Table 2: Summary of important neuronal correlates related to neuropsychiatric presentations of vitamin B12 deficiency.

Two biological pathways may account for the neuroimaging changes related to a low vitamin B12 status [1]. First, impaired L-methylmalonyl-CoA mutase can result in the accumulation of methylmalonic acid and a decrease in succinyl-CoA level. This pathway is regarded to be essential for myelin integrity as well as lipid and protein metabolism. Second, functional loss of methionine synthase can result in hyperhomocysteinemia, a decrease in S-adenosylmethionine level, and a functional folate-deficiency state. Therefore, this pathway is critical for the synthesis of monoamine neurotransmitters and red blood cells in addition to the maintenance of myelin integrity.

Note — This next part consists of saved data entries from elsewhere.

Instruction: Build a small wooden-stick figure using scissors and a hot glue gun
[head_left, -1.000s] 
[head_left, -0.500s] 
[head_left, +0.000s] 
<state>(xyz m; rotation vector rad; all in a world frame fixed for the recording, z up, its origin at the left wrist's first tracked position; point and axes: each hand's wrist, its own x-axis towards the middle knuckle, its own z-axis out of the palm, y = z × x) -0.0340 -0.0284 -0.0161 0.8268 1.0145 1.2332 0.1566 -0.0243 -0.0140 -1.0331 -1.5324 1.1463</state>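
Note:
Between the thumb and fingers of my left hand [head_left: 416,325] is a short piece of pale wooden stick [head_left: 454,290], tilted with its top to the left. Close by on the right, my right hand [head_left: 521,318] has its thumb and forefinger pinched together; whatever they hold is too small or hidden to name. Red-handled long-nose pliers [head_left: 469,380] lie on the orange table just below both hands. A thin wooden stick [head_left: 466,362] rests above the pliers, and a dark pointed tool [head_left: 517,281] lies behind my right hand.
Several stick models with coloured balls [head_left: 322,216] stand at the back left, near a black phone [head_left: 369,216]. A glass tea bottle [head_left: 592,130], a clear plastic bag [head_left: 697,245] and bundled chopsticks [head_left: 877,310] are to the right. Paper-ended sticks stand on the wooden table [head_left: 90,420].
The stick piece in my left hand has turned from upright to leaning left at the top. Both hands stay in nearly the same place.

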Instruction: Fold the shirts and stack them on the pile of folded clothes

In patients with cognitive impairment due to a low vitamin B12 status, we previously reported that a hastening ageing process through impaired myelin integrity and subsequent volume reduction as seen in structural imaging findings may be the pathogenesis [2]. In addition, the derangement of neurotransmitters, neuronal dysfunction, and damage of vessels and myelin secondary to the accumulation of homocysteine and methylmalonic acid may contribute to the mechanisms related to our functional imaging observations [3]. Consistent with a previous study [10], we also demonstrated a dissociative involvement between neurological and hematological systems in our previous cohort study [2]. Of 34 patients with vitamin B12 deficiency in our structural imaging study, only one had macrocytic anemia, yet not confirmed as having pernicious anemia. Future studies are warranted to investigate whether a dissociative involvement exists between these two biological pathways.

Conclusion

There are several potential limitations to our two neuroimaging reports. The main concern is the possibility of coexisting neurodegenerative diseases such as Alzheimer’s disease. However, both of our cohorts presented with cognitive profiles and neuroimaging features distinct from those typical for Alzheimer’s disease. A considerable number of our patients also demonstrated a robust improvement in followup studies of cognitive evaluations and/or Tc-99m-ECD SPECT. These observations corroborate that the underlying pathogenesis in both of these cohorts was related to vitamin B12 deficiency. Second, the structural and functional imaging findings may be related to ageing. To further clarify the association between low vitamin B12 status and neuroimaging changes and the existence of a threshold effect related to vitamin B12 deficiency, if any, subgroup comparisons between patients with comparable cognitive profiles but different ranges of vitamin B12 level would be of interest. Finally, as a low vitamin B12 status may be related to global changes within the cerebrum, further studies are warranted to evaluate the application of different neuroimaging parameters/tools (e.g., voxelbased morphometry, diffusion tensor imaging, and graph theory network analysis) and serum biomarkers related to vitamin B12 status with regards to their clinical significance. Nevertheless, our studies highlight that neuroimaging changes and dysexecutive syndrome may be the key underlying neurobiological mechanism of cognitive impairment related to vitamin B12 deficiency.